*GOAL OF THE EXERCISE*
From the line that holds "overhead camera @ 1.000" down to the last line of the listing below, reproduce each line exactly and nothing more, omitting pictures.

*DATA SEGMENT*
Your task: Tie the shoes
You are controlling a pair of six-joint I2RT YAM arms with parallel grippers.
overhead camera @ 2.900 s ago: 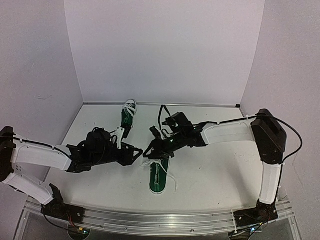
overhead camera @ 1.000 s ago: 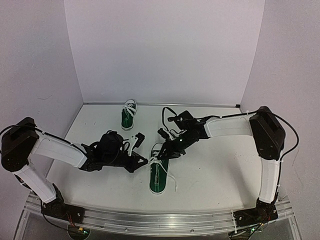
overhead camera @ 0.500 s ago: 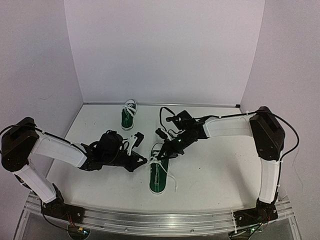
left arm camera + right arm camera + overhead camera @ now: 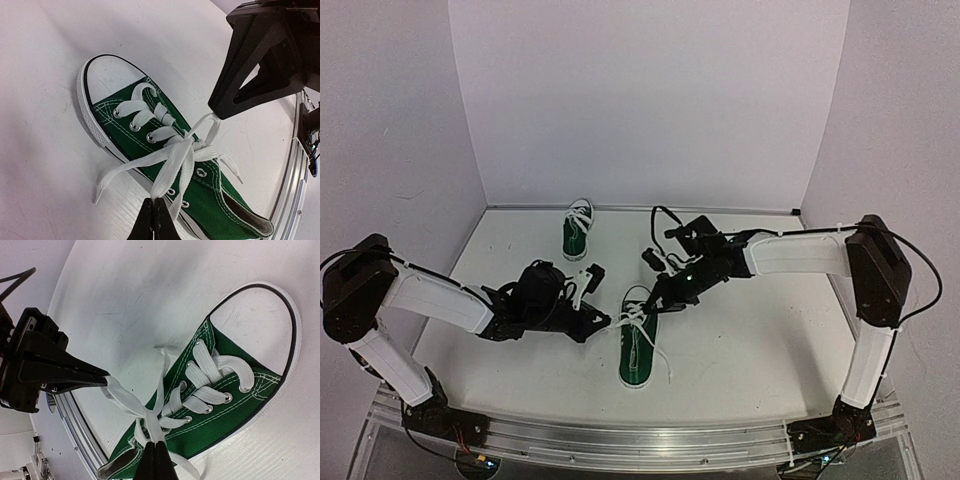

*ANSWER FOR THE TASK*
overhead camera @ 1.000 s ago: 
overhead camera @ 0.500 s ago: 
left arm camera + right arm camera + overhead camera @ now: 

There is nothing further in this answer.